Organizational Structure
Interim Director
Dr. Michael Green, in his role as Director of CHSPR, had been recommended by the Task Force members and the Dean (FHS) as to serve as the interim director, until June 2018 or upon the Dean (FHS) appointing an inaugural director. Dr. Green is also the Head of the Department of Family Medicine. Dr. Green has authored or co-authored more than 40 scholarly publications and has presented his work to institutions and conference proceedings over 200 times. His lifetime research funding totals $18.8 million with sources of grants including the Canadian Institute for Health Research, Ontario’s Strategy for Patient- Oriented Research (SPOR) Support Unit, and the Ministry of Health and Long-Term Care (MoHLTC). Dr. Green holds the Brian Hennen Chair in Family Medicine. He was the inaugural holder of the CTAQ Chair in Applied Health Economics/Health Policy. Dr. Green is a full professor in both the Department of Family Medicine and the Department of Public Health Sciences. He is also a Senior Adjunct Scientist with the Institute for Clinical Evaluative Sciences (ICES).
Dean Reznick extended his sincere appreciation to Dr. Green for his exemplary service and leadership in establishing HSPRI.
Inaugural Director
In 2020 Dr. Catherine Donnelly was appointed Director of HSPRI, succeeding Dr. Michael Green, who served as Director of the Centre for Health Services and Policy Research and Interim Director of HSPRI.
Dr. Donnelly brings extensive clinical research experience to her role. She joined the School of Rehabilitation Therapy in 2004 and is an Associate Professor with a cross appointment to the Department of Family Medicine. She served as Interim Associate Director, Occupational Therapy Program in 2017. She is an instructor in both the Occupational Therapy and Aging and Health programs and is a practicing occupational therapist with the Queen’s Family Health Team’s Belleville site.

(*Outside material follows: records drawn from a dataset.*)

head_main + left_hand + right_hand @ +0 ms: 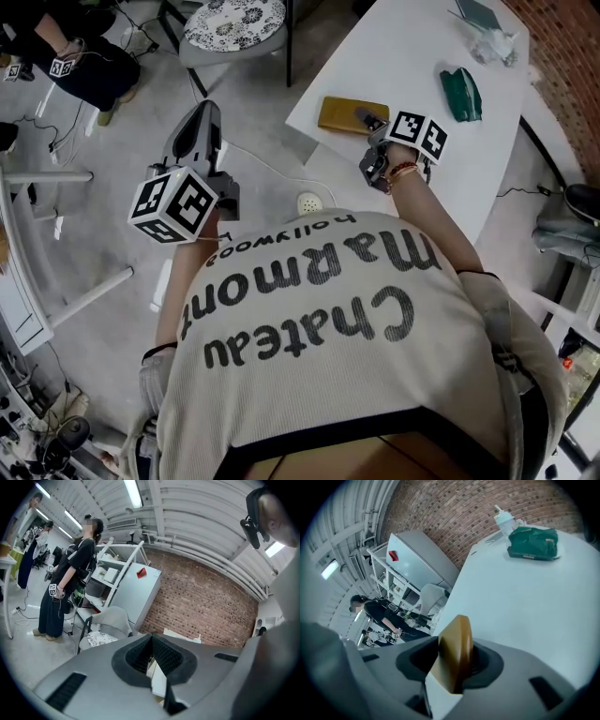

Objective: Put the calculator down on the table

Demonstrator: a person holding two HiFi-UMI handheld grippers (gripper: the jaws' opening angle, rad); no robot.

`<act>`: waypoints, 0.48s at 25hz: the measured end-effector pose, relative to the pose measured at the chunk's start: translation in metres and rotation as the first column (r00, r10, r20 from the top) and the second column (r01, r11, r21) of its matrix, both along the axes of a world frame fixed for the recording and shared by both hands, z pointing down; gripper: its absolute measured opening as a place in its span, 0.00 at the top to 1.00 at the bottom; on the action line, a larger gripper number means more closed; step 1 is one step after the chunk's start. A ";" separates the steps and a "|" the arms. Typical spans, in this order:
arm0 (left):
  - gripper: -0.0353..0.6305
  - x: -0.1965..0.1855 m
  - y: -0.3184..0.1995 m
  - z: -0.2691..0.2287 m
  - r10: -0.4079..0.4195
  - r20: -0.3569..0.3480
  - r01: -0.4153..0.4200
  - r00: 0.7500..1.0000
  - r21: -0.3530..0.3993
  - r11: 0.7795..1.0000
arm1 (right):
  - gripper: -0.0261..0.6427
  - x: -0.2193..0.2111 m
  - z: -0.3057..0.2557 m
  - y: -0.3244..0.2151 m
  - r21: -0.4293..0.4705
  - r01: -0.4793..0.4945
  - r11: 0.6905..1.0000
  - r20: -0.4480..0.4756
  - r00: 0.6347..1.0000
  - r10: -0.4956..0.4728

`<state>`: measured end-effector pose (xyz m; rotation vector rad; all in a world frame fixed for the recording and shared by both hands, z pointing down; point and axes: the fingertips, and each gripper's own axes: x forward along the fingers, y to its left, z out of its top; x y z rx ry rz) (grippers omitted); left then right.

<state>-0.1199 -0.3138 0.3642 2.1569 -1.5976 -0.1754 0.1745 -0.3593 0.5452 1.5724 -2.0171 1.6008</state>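
Right hand-held gripper [367, 120]: reaches onto the white bench [412, 56] at its near edge. In the right gripper view I see the calculator [347, 112], a tan slab, end-on between the jaws. The jaws stand apart. A dark gap shows beside the slab on one side, so I read them as open around it, not clamped.

Calculator: in the head view it lies flat on the bench, close to the edge, with one end at the gripper's tips.

Left hand-held gripper [202, 111]: held out over the floor, well apart from the bench. Its own view shows the jaws closed together with nothing between them.

Also on the bench: a green pouch [461, 92], near the far side and well apart from the calculator.
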 end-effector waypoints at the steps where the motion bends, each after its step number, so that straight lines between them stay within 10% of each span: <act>1: 0.95 0.000 0.001 0.001 -0.001 0.000 0.001 1.000 -0.002 1.000 | 0.72 0.000 0.001 0.000 -0.004 -0.001 1.000 0.003 1.000 0.001; 12: 0.95 -0.003 0.008 0.004 -0.018 0.005 0.018 1.000 -0.014 1.000 | 0.63 0.005 0.020 0.008 -0.060 -0.032 0.998 0.023 0.999 0.034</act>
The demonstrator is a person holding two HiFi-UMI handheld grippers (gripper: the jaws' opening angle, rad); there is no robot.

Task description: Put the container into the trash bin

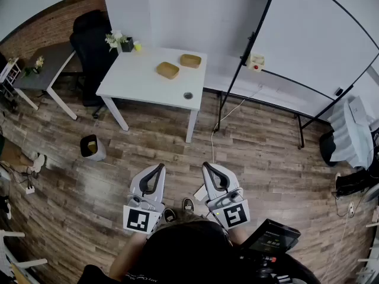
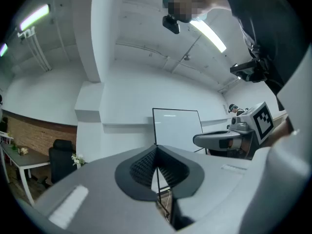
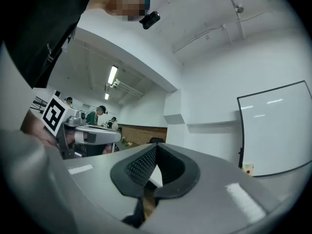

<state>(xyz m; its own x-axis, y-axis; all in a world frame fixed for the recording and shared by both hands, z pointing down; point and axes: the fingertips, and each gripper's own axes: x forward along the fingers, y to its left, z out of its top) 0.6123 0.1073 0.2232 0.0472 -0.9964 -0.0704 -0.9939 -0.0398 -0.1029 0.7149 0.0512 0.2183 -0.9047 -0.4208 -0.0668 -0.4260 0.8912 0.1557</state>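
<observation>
Both grippers are held level, low in the head view, above a floor [image 1: 260,158] of brown wood-grain planks. The left gripper [image 1: 159,168] has its grey jaws pressed together with nothing between them. In its own view the ribbed black pads meet in a narrow V. The right gripper [image 1: 208,167] is likewise closed and empty, its dimpled pads touching at the tips. Far ahead, in the upper middle of the frame, stands a white rectangular table [image 1: 142,81] on slim legs. On it lie a container [image 1: 167,70], shallow, tan and round-cornered, and a second container [image 1: 190,60] of the same shape just up and right of it. They may be bamboo or card, but they are too small to tell. The trash bin [image 1: 92,147], a small pale cylinder with a dark lining, sits on the floor down and left of the table.
</observation>
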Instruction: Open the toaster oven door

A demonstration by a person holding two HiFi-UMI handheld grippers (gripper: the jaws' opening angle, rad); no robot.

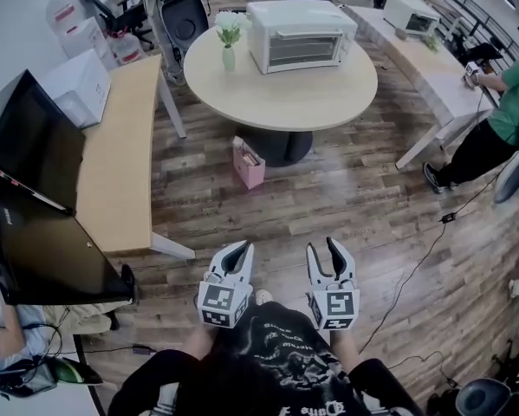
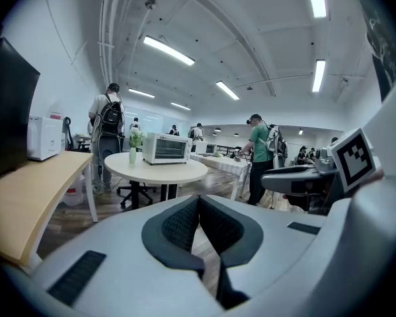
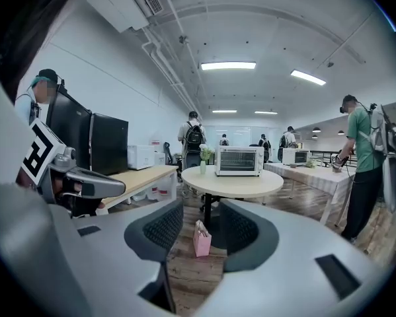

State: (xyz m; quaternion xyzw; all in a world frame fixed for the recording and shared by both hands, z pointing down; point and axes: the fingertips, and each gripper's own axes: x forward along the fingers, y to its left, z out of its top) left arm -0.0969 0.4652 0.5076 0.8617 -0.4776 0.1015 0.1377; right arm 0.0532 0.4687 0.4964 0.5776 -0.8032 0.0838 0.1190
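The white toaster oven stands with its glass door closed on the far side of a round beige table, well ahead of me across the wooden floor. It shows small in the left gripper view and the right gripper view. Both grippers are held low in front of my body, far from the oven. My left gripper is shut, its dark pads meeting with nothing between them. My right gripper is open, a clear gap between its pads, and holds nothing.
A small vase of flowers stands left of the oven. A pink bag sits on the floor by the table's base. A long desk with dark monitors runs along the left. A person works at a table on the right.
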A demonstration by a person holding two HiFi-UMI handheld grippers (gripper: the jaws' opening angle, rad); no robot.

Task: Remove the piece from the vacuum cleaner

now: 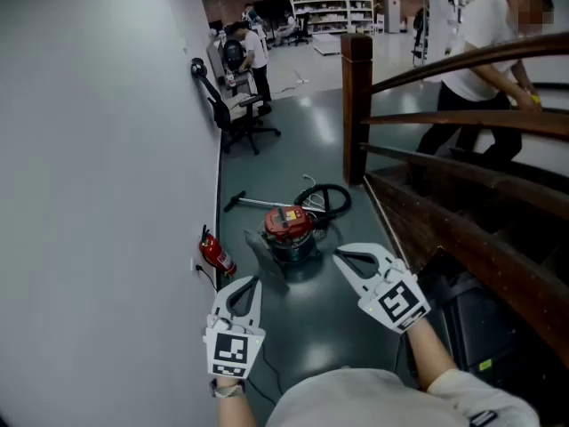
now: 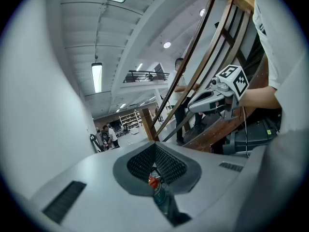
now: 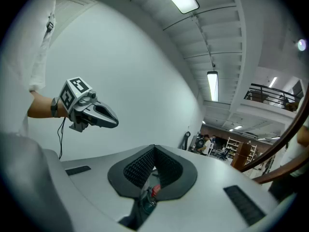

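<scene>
A vacuum cleaner (image 1: 289, 229) with a red top and dark teal drum stands on the dark floor ahead of me, its black hose (image 1: 325, 197) coiled behind it and a wand (image 1: 258, 203) lying to its left. My left gripper (image 1: 248, 282) is shut and empty, held low in front of me, left of the vacuum. My right gripper (image 1: 341, 256) is shut and empty too, just right of the drum and apart from it. Through the closed jaws of each gripper view I glimpse the vacuum (image 2: 155, 182) (image 3: 150, 195) far off. The right gripper (image 2: 195, 105) and the left gripper (image 3: 112, 120) also show in each other's views.
A white wall (image 1: 98, 167) runs along the left with a red fire extinguisher (image 1: 216, 254) at its foot. A wooden stair railing (image 1: 444, 123) and post (image 1: 356, 105) rise at the right, a person behind them. Office chairs (image 1: 240, 118) and people stand farther back.
</scene>
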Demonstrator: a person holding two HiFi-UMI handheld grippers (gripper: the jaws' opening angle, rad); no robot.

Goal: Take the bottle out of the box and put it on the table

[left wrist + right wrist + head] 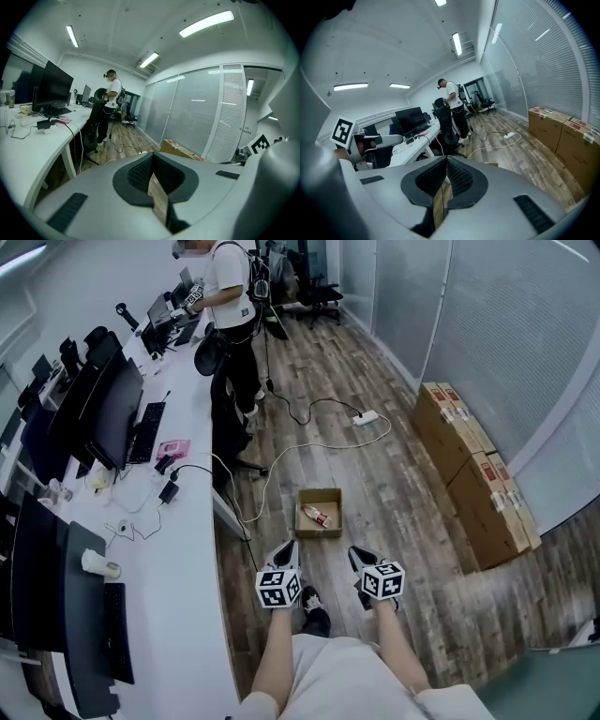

Dr. Donnelly’s focus is on team-based primary care with an emphasis on understanding how interprofessional teams support older adults and individuals with chronic conditions. Her work aligns strongly with the mission of Queen’s, which supports faculty collaboration and interdisciplinary knowledge translation in the development of high-impact research and evaluation of the Canadian health care system. In the past three years alone, Dr. Donnelly has been named in 19 funded research studies examining integrated care and has earned funding from the Canadian Institutes of Health Research, Ministry of Health and Long Term Care, Ontario Society of Occupational Therapists, and Baycrest Research-Clinician Partnership Program.
Membership
The membership categories will include core faculty, associate faculty, and affiliate members. The core faculty will be members of the Faculty of Health Sciences who would undertake a significant proportion of their research with the support and guidance of HSPRI. The associate faculty are individuals with a faculty appointment in the Faculty of Health Sciences (or in other Departments or Schools within Queen’s University, for example, Economics, Geography, Policy Studies), who (a) have collaborated (or will collaborate) on research projects undertaken by core faculty or (b) would do occasional research projects with HSPRI’s support and guidance. Finally, affiliate members are researchers external to Queen’s, who collaborate with or serve as resources to core faculty member research. An application for (i) core faculty membership may be sent in writing to the Director for consideration by the Executive Committee and (ii) associate faculty and affiliate membership may be sent to the Director for consideration.